→ PROBLEM STATEMENT
As the answer, set down the lines below from the one containing "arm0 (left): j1" through the one containing "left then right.", exactly and inclusively, and no others.

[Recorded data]

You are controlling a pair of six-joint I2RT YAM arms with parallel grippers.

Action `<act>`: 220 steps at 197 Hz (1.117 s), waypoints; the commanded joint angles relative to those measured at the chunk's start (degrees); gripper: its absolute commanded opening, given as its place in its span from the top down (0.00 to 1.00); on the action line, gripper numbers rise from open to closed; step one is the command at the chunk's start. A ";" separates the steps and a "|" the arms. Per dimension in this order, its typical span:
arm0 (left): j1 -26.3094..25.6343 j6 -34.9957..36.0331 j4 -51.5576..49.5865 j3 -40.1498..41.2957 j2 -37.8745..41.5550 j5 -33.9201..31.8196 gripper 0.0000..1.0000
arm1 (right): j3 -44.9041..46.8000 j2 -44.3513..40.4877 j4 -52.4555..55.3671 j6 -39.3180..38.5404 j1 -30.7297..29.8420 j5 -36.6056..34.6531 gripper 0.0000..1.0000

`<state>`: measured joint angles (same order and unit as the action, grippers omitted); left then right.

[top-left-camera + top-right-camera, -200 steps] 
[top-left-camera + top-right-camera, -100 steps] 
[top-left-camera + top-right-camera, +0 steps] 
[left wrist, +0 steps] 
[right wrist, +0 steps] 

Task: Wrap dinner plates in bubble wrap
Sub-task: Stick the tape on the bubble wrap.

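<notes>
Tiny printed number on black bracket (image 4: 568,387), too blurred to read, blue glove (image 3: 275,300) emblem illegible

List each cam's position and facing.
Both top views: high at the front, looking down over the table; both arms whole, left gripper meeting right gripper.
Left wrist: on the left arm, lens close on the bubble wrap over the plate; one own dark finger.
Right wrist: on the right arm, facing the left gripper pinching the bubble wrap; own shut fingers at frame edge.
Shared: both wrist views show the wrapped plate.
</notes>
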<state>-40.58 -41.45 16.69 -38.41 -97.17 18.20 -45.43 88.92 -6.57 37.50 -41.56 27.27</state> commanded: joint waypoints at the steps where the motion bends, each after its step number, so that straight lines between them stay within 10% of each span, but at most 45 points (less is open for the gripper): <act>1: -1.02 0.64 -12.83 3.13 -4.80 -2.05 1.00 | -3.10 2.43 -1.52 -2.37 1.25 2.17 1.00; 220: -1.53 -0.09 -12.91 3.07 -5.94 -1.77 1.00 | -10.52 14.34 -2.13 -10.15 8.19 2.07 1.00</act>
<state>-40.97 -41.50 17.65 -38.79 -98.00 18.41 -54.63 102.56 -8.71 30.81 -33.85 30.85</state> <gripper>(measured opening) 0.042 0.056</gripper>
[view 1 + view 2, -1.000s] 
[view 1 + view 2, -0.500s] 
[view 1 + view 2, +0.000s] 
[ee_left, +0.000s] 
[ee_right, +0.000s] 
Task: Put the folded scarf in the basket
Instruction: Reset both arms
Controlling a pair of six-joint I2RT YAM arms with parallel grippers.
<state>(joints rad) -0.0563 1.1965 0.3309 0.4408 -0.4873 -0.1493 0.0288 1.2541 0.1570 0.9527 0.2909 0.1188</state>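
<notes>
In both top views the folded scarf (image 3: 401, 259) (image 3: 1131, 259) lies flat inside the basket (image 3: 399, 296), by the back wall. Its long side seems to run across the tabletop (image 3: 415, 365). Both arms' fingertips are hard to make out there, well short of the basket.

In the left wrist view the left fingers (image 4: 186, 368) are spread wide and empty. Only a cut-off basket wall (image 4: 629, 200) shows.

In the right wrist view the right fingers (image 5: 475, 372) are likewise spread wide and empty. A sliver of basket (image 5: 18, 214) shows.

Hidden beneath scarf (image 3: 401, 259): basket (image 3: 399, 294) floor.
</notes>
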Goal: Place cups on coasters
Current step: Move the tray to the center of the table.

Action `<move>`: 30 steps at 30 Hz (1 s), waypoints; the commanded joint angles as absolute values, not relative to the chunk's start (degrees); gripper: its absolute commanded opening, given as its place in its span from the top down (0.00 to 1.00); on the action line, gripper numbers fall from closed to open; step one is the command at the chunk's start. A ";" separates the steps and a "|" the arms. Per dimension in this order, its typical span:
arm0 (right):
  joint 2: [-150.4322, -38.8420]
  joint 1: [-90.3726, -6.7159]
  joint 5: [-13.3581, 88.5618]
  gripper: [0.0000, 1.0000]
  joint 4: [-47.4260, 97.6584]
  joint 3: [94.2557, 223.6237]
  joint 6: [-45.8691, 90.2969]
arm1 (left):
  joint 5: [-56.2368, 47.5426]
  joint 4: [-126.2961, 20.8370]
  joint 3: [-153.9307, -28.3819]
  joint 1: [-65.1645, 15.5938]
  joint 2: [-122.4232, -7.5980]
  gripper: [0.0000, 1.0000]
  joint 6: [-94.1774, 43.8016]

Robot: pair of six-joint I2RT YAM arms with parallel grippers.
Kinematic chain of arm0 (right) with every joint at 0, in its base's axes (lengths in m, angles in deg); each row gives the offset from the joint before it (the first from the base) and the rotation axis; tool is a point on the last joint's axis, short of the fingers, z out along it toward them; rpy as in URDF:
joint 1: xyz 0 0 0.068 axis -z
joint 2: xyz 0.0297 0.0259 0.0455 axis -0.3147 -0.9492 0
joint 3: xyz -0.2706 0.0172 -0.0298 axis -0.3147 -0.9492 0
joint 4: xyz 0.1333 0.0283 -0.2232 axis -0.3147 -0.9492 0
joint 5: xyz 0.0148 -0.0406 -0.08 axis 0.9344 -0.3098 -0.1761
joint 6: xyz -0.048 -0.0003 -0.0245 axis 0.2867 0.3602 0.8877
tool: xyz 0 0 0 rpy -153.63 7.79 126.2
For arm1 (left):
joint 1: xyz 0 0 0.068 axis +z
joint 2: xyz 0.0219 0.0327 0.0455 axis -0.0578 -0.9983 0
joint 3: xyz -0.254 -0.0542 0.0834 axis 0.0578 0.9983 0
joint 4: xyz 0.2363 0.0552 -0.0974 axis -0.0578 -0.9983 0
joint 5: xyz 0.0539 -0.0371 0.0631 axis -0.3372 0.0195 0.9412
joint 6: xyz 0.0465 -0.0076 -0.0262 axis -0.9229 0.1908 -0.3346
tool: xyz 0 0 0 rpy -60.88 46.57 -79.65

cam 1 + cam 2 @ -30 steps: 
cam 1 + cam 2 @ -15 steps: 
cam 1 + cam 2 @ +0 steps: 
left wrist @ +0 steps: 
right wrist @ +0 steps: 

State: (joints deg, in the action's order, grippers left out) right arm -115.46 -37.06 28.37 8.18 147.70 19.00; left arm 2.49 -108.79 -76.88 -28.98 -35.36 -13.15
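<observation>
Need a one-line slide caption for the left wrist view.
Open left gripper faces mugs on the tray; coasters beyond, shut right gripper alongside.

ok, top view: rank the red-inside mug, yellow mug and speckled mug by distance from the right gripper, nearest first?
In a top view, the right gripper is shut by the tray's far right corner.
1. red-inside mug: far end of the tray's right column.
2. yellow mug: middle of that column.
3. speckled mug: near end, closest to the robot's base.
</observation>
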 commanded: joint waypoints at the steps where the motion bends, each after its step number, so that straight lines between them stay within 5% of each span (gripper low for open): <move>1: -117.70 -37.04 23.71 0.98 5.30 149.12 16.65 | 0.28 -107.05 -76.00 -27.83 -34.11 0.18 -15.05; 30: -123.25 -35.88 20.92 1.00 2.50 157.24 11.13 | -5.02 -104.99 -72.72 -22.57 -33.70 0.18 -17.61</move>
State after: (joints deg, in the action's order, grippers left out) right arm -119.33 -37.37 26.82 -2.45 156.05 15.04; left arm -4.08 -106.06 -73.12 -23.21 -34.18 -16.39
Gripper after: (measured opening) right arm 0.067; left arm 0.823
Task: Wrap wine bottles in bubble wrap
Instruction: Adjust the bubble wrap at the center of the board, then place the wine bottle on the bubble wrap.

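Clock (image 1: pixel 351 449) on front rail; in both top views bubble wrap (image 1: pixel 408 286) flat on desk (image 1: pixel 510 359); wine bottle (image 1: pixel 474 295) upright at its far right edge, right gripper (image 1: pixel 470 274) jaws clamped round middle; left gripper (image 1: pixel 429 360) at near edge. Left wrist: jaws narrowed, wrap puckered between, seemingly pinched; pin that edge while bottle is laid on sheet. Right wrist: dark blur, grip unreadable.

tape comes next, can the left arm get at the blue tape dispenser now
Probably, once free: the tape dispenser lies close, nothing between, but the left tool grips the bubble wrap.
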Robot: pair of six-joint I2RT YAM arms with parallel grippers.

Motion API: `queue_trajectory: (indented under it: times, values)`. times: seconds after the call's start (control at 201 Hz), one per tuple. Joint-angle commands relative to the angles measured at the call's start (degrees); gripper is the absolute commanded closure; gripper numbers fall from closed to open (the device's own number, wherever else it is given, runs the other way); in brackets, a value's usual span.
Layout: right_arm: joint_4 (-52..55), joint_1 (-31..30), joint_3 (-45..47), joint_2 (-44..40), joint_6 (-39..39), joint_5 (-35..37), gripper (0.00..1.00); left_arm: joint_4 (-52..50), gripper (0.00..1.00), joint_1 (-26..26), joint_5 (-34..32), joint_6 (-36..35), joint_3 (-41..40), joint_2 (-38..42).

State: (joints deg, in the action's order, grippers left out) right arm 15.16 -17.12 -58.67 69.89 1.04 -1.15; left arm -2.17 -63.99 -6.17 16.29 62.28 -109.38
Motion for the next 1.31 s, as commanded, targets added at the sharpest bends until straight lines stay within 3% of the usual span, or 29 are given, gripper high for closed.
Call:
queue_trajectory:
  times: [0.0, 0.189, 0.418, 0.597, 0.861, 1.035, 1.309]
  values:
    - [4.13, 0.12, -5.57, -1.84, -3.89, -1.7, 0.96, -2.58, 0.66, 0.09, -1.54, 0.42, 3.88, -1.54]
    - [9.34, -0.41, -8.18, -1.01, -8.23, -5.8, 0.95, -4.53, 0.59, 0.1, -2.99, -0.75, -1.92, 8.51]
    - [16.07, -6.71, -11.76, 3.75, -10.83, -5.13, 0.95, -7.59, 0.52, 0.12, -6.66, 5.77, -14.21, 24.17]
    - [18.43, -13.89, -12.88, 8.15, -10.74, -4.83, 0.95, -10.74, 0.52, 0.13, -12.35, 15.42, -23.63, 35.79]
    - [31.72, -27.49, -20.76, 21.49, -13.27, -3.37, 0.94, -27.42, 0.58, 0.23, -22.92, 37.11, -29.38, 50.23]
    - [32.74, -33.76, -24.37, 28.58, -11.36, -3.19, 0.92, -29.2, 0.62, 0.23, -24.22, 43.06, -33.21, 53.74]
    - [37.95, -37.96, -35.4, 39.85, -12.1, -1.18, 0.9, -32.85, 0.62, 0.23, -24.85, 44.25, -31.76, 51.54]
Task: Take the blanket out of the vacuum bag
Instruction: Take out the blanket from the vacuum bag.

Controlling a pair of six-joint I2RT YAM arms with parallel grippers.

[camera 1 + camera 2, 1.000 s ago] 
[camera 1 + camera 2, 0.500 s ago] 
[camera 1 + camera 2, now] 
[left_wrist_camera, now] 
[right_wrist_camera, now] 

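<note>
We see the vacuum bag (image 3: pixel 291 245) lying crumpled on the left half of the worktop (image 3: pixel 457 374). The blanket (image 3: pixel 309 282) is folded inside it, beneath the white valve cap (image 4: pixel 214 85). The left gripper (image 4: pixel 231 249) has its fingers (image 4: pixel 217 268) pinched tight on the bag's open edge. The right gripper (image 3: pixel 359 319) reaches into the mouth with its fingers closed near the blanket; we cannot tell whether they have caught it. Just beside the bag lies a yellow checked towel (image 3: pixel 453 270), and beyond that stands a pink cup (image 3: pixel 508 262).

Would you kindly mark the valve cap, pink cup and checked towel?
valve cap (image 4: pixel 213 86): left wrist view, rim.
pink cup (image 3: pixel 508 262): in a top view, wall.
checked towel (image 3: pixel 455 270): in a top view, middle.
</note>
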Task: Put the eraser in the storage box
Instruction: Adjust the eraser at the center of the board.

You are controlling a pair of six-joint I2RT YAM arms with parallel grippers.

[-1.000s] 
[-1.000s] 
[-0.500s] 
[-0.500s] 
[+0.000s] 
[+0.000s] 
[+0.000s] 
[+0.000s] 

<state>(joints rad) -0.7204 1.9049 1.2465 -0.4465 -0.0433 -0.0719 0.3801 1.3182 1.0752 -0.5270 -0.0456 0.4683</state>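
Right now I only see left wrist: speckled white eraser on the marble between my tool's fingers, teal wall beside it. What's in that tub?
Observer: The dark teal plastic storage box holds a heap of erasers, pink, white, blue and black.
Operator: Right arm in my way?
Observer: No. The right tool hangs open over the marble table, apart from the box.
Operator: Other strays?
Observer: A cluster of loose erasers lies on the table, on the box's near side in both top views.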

→ EXPECTED ANSWER
arm0 (left): j1 -26.3094..25.6343 j6 -34.9957..36.0331 j4 -51.5576..49.5865 j3 -40.1498..41.2957 j2 -37.8745..41.5550 j5 -33.9201..31.8196 gripper 0.0000..1.0000
arm1 (right): j3 -44.9041..46.8000 j2 -44.3513..40.4877 j4 -52.4555..55.3671 j6 -39.3180..38.5404 j1 -30.7297..29.8420 j5 -36.6056..34.6531 gripper 0.0000..1.0000

`<state>`: measured joint angles (same order and unit as the action, grippers omitted); left then right.

The output is finished.